0:55:08 > 0:55:10since the 1960s.

0:55:12 > 0:55:14They're bringing many more canals to life.

0:55:16 > 0:55:19But there's still a lot to do.

0:55:33 > 0:55:39Nowadays, there are more narrowboats than there were in the 19th-century heyday,

0:55:39 > 0:55:44and upwards of 200,000 people spend their holiday on a canal...

0:55:45 > 0:55:48..figures that were unimaginable

0:55:48 > 0:55:51when the campaign to rescue the canals first began.

0:55:52 > 0:55:57More than 60 years on from when the canal campaigner Tom Rolt

0:55:57 > 0:55:59published Narrow Boat,

0:55:59 > 0:56:02Britain's canals are still enjoying a second golden age.

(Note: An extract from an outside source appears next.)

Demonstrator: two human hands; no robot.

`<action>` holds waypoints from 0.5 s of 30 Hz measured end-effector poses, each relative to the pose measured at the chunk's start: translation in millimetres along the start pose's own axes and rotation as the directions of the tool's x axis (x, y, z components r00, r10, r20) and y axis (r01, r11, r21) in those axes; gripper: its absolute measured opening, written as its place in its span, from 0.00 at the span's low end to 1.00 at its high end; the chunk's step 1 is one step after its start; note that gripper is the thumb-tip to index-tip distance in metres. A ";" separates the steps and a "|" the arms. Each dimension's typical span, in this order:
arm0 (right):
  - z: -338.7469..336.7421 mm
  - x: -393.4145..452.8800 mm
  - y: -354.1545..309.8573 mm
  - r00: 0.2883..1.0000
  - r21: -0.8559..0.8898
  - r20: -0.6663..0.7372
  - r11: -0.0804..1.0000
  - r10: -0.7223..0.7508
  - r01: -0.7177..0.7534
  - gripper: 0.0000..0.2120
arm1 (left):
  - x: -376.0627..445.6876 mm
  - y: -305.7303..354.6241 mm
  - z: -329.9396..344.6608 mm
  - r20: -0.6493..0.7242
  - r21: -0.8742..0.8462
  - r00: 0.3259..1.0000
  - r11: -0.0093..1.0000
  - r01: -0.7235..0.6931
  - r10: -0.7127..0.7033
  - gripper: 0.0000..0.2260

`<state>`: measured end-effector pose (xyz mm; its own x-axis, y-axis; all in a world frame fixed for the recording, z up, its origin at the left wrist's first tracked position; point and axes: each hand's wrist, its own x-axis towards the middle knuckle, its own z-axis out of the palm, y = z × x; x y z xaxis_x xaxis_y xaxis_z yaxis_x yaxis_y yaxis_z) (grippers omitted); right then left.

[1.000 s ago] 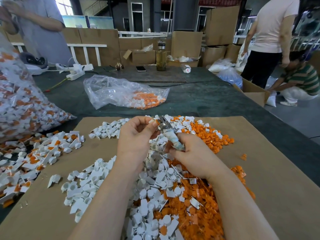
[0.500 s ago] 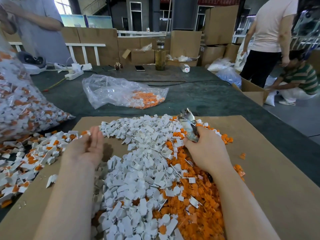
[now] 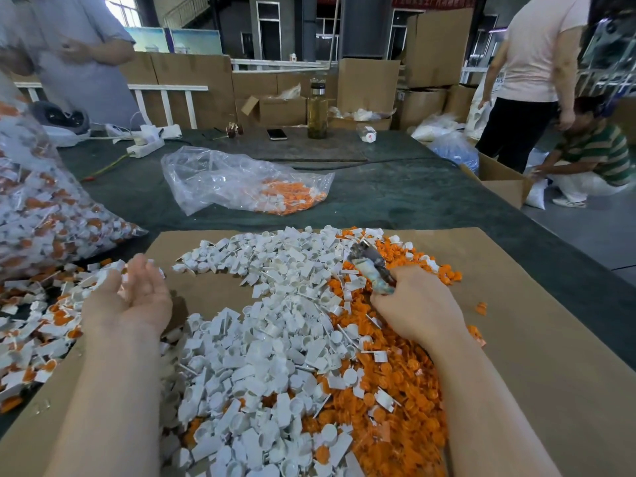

0:56:04 > 0:56:07Britain's waterways are one area of the environment

0:56:07 > 0:56:12where a great deal is owed to a small number of significant people,

0:56:12 > 0:56:16many of whom are completely unknown today.

0:56:22 > 0:56:26Today, there are more than 20,000 people living on narrowboats.

0:56:28 > 0:56:32Jo and Keith Lodge are working to keep some of them warm in winter.

0:56:32 > 0:56:36It's a final twist that would really make Tom Rolt smile.

0:56:38 > 0:56:43Once again, a few people are making a living out of working the canals.

0:56:45 > 0:56:48'Myself and my husband run the coal boat Hadar.'

0:56:49 > 0:56:53Generally we do from the beginning of October

0:56:53 > 0:56:55till the 31st of March,

0:56:55 > 0:56:58and it's usually about a two-week turnaround.

0:56:58 > 0:57:01We supply coal to houses,

0:57:01 > 0:57:05and we do the wharfing up at Welford,

0:57:05 > 0:57:09and all the boaters that need coal over the winter.

0:57:17 > 0:57:19'For me, it's relatively new.

0:57:19 > 0:57:23'My husband Keith has been round the water for over 40 years,

0:57:23 > 0:57:26'but me, I didn't start till 2000.

0:57:33 > 0:57:35'I love it. I absolutely adore doing this job.

0:57:35 > 0:57:38'It's great fun. You meet lots of wonderful people.

0:57:38 > 0:57:42'But we've all got a common theme - we all love the waterways.'

0:57:44 > 0:57:46Jo Lodge embodies the twin forces

0:57:46 > 0:57:49that have shaped many people's love of the canals -

0:57:49 > 0:57:53a respect for the traditions and skills

0:57:53 > 0:57:57that first created a stunning network of inland waterways,

0:57:57 > 0:58:02and a passion for a simple life that moves at the pace of a horse.

0:58:07 > 0:58:09I just love the whole lifestyle.

0:58:09 > 0:58:14We're not in the fast pace of life any more, which is what I enjoy.

0:58:15 > 0:58:19And I feel like I've come home. It's like I've come home.